## Activity
Copy out, from the data, each line containing the string "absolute".

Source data
== Segment start ==

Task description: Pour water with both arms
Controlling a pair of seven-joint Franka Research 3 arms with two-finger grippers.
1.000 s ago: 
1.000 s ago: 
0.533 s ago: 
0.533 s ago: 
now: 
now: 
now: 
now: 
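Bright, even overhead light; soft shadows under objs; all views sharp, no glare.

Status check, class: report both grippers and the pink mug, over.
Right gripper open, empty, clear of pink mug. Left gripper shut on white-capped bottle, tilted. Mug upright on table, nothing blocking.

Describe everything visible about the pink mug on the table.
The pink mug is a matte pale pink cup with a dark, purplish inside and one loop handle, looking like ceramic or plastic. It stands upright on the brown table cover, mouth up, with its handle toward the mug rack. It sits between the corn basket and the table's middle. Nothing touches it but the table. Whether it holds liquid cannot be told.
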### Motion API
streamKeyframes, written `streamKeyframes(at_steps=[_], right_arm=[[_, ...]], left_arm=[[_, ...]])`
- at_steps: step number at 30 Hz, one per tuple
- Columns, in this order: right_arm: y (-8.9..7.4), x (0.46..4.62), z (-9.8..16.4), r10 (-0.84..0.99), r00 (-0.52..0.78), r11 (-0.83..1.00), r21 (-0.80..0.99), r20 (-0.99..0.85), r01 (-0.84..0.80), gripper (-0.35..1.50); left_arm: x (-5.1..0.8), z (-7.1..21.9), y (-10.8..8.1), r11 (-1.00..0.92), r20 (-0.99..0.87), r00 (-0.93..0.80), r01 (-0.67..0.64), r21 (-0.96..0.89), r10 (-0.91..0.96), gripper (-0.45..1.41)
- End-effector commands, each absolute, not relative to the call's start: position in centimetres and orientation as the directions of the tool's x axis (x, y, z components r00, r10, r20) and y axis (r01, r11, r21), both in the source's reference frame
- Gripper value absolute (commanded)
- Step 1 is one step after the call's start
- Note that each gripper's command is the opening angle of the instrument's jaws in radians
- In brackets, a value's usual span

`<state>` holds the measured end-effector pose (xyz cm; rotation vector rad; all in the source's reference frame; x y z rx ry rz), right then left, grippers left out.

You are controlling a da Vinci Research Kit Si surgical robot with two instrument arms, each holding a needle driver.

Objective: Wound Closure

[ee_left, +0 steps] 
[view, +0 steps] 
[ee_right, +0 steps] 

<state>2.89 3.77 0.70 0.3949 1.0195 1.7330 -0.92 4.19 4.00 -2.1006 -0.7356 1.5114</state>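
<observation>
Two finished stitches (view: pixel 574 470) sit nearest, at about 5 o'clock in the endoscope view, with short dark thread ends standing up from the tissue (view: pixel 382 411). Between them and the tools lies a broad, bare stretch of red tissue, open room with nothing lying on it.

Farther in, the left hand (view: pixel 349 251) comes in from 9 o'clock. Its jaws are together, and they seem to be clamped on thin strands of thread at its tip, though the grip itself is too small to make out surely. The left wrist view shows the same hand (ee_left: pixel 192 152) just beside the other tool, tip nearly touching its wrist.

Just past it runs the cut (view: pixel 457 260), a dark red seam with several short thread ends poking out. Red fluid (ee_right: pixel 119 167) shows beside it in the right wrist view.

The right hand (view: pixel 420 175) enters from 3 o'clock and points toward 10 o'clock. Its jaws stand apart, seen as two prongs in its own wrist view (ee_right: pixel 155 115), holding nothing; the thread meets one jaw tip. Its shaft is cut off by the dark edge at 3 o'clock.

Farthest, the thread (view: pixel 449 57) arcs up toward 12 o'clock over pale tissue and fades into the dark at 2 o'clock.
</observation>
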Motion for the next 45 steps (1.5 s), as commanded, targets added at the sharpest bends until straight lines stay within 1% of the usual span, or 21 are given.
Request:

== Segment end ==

## Written solution
- End-effector commands, each absolute, not relative to the call's start: position in centimetres and orientation as the directions of the tool's x axis (x, y, z components r00, r10, r20) and y axis (r01, r11, r21), both in the source's reference frame
- Gripper value absolute (commanded)

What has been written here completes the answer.